I would assume that after 62 years, that our significant other’s voice might
easily become some sort of background noise, but not for him. One of the last
times I was home to visit, when he had been moved to his new assisted living
ward, he showed me his little room. On the wall was a picture of Grams, I went
over to look at it, and unprompted, he said, “She’s just as beautiful as when
we first met. She’s my best friend.” He taught me that the capacity for love is
not only a sign of a good heart, but also of a dedicated mind.
I know at this point in my life I’ve become a non-practicing
Catholic. Despite it being past Ash Wednesday and almost Good Friday, the last
time I heard mass was at Grandpa’s funeral. I don’t know if I believe in God.

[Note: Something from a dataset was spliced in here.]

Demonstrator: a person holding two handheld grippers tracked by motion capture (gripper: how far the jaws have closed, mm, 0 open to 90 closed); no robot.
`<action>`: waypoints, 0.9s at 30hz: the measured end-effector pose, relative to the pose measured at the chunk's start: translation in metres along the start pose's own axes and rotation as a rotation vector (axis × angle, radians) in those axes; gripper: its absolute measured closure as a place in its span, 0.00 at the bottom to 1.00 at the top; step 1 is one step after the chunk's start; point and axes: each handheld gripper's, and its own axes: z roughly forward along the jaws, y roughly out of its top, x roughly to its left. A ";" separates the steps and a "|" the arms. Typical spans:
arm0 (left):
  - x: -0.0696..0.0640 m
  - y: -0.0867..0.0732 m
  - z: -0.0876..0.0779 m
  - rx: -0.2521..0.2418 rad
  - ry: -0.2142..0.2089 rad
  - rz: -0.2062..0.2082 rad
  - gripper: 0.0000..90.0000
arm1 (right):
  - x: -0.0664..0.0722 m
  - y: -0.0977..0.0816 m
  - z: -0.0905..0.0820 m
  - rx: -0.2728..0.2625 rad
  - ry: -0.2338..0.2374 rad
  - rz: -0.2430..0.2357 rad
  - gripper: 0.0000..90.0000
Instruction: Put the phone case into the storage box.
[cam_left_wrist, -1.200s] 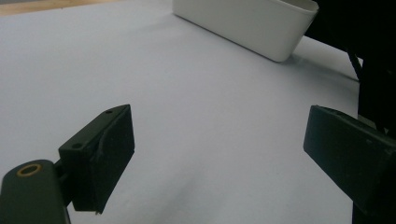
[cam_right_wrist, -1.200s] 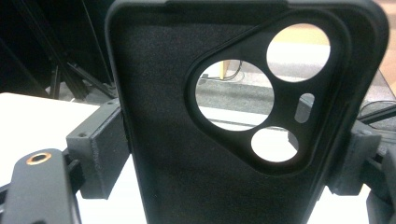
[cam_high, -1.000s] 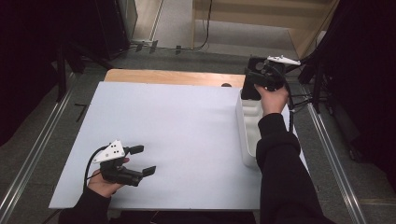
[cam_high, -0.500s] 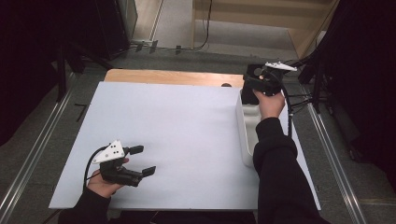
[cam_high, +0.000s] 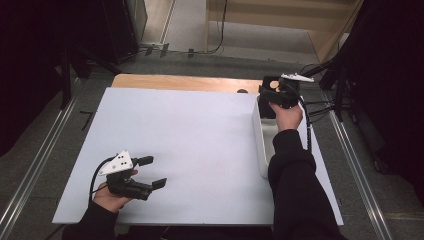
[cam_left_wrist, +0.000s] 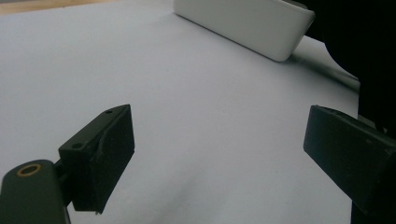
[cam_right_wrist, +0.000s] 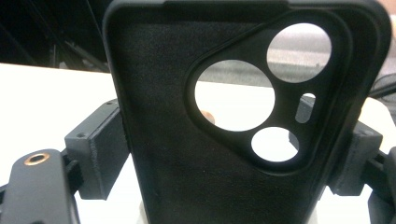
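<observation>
My right gripper is shut on a black phone case. The case stands upright between the jaws, its soft inner side and camera cut-outs facing the right gripper view. It hangs over the far end of a long white tray. My left gripper rests low over the white sheet near the front left, open with nothing between its jaws. The left gripper view has the white tray farther off.
A strip of wooden table edge lies beyond the white sheet. Cables trail to the right of the tray. Dark floor, metal rails and stands surround the table.
My right gripper has sunk a little toward the far end of the tray with the case still in it. The left hand has stayed where it was.
</observation>
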 end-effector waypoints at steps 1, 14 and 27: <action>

In my mind, if God exists, then He exists in people like Grandpa, people who
are kind, warm, joyous, and infectious in their own joy. My grandparents, like
most of the elderly population, are political. Grandpa had a hard time voting
Democratic because, being a strict Catholic, he was against abortion. However,
he had an even harder time voting Republican because (and also probably due to
his Catholicism) he believed that it was the healthy person’s duty to help the
sick; it was the rich person’s duty to help the poor, and it was the strong
person’s duty to help the weak. He raved about Keith Olbermann’s broadcasts. We
would have intelligent discussions about politics and where this country is
going wrong – in Pope John Paul’s eyes capitalism was as corrupting as
communism. He taught me to challenge authority, question things, to be curious
about life, and not see everything as black and white like the pages of a
Bible. Ultimately, this was about love as well. We need to not only love our
family and friends, but we need to have compassion for humanity as a whole. We
all have that capacity within us. In that way, he taught me what God is as
well.
I miss you, Grandpa. I miss your sweet smile. I miss our
talks. I know that the person I saw the last time I was home before you passed
was not you; it was merely a body. You had already gone to a better place. I
choose to remember you the previous time I was home. It was almost your
birthday, and when I told you, you perked up in that same feigned surprise, “WOW!
It is? How old will I be?” You were still happy and joyous despite the cobwebs
clouding your mind. Thank you for being my hero. Thank you for never shaking my
admiration and love for you, not even by a single step you took. That pedestal
will always stand in memory of you. I love you, Paw Paw. I will always do my best to live
up to your expectations of me. I hope in
heaven there are enough petunias for you and all of those rabbits.